Puccini non era, come ripeteva lui stesso, un sinfonico puro, per lui la musica s’identificava per intero con la magia del melodramma. Quest’ultimo diveniva favola di se stesso, una cerimonia crudele, in cui si dovevano vedere rappresentati i miti più cocenti della sua storia. Anzi il suo mito più conturbante: l’amore. Il regista ha reso questa prigione dell’anima con un allestimento e le scene di Angelo Linzalata, stupendoci con le quinte teatrali continuamente rotanti disseminate di graffiti, realizzate dagli artisti della Cittadella del Carnevale e con i fascinosi costumi ideati da Giovanni Buzzi.

I suoi personaggi agiscono attorno a questa sorte di totem della cultura cinese subito svelati dalla discesa del drappo rosso a inizio del primo atto.  Il coro, così importante in quest’opera, diretto da Roberto Ardigò, oltre che cantare magnificamente, si muove con grande coordinazione in questo paesaggio favolistico.

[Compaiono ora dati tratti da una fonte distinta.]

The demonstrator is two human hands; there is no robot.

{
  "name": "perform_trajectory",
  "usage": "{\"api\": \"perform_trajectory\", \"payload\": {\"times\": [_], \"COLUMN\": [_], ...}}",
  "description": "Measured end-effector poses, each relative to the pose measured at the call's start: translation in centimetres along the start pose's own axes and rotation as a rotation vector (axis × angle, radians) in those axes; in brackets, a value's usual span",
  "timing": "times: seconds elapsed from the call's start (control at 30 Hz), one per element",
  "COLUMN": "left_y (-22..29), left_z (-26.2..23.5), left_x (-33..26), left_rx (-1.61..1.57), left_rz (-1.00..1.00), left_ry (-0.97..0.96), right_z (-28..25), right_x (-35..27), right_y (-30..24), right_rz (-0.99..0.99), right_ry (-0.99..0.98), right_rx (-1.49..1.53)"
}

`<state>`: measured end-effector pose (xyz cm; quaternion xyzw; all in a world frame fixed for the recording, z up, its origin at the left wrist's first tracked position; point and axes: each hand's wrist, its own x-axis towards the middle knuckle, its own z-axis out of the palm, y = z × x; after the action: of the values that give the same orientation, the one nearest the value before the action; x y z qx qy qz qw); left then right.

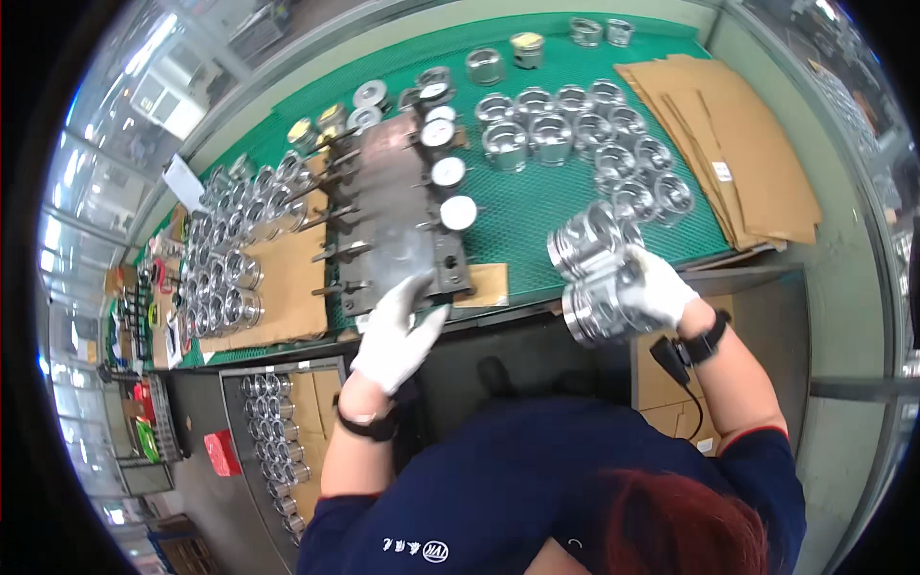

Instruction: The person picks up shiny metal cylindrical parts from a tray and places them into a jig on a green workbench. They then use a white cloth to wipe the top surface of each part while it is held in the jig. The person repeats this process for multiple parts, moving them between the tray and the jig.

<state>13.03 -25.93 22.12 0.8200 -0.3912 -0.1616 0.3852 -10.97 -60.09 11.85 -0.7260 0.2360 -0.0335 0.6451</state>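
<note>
My right hand (659, 290), in a white glove, is closed on a shiny metal piston (596, 309) at the bench's front edge. A second piston (581, 241) lies right against it, on the far side; whether my fingers also grip that one is hidden. My left hand (395, 337), gloved too, has its thumb and fingers apart and holds nothing. It hovers at the near end of a dark metal gauging fixture (393, 206). Along the fixture's right side sit several round white dial gauges (458, 213), and rods line its left side.
Several pistons (551, 139) stand grouped on the green mat (522, 225) beyond my right hand. More pistons (241, 307) crowd cardboard at the left. Flat cardboard sheets (738, 153) lie at the right. A small cardboard piece (489, 286) adjoins the fixture. Below, a drawer holds pistons (273, 431).
</note>
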Motion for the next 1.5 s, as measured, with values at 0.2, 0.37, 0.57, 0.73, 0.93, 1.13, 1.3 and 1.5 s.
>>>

Così pure il simpatico coro delle voci bianche istruito perfettamente da Chiara Mariani. L’apparizione dell’imperatore Altoum/Marco Montagna dalla sommità di uno dei totem, sembra uscita da un film di Akira Kurosawa.

Turandot, interpretata da Sandra Janusäite, con quel suo raffinatissimo costume ideato sempre da Giovanna Buzzi si contrappone all’applauditissima Liu/ Emanuela Sgarlata, e riesce a sedurre anche noi, oltre che Calaf/ Amadi Lagha, al di là che per il sontuoso canto, anche per quella sua magnetica attrazione verso l’impossibile.

Liù con quei straordinari candidi filati ha incantato il pubblico del Festival Pucciniano, a teatro tutto esaurito, di cui il 50% proveniente da varie parti del mondo, tributandogli applausi a scena aperta nel primo atto al momento di “Signore ascolta ” e convinti e fragorosi applausi finali. Così come li ha ricevuti, specialmente nella canonica “Nessun Dorma!..” il tenore Amadi Lagha, perfetto Calaf invaso e irrimediabilmente accecato di febbrile amore verso la mitica protagonista.

Bravi anche i tre dignitari di corte Ping, Pang, Pong, rispettivamente Simone del Savio, Marco Miglietta e Andrea Giovannini che abbiamo trovato divertenti e parodianti come d’altronde Puccini stesso voleva. Profonda voce baritonale quella che ha espresso Timur/Antonio di Matteo, tratteggiando adeguatamente il vecchio re tartaro spodestato padre di Calaf senza incorrere, come spesso accade, nella solita rappresentazione di macchietta senile.

Belle e determinati anche le luci sempre di Angelo Linzalata che hanno reso la magia di quei fondali apparentemente astratti, dai raffinati effetti luministici, dove si stagliavano i personaggi pucciniani. Insomma un ulteriore meritato successo di questo Festival Pucciniano egregiamente presieduto da Luigi Ficacci che ci ha mostrato una magnifica giornata “Bohème” con la pregevole regia di Christophe Gayral, ingiustamente criticata dal direttore Alberto Veronesi per la sua non convenzionalità, ( direttore subito perfettamente e giustamente  sostituito da Manlio Benzi nelle repliche successive ) ma a mio parere e del pubblico  invece efficacissima, e con un altrettanto deliziosa “Madama Butterfly”  con la regia di uno dei più autorevoli registi, scenografi e costumisti d’opera qual è Pier Luigi Pizzi. A conclusione di questa riuscitissima edizione ci aspetta di vedere, con grande curiosità l’ultima replica de “Il Tabarro” assieme al “Il Castello del Duca Barbablù” il 26 agosto prossimo.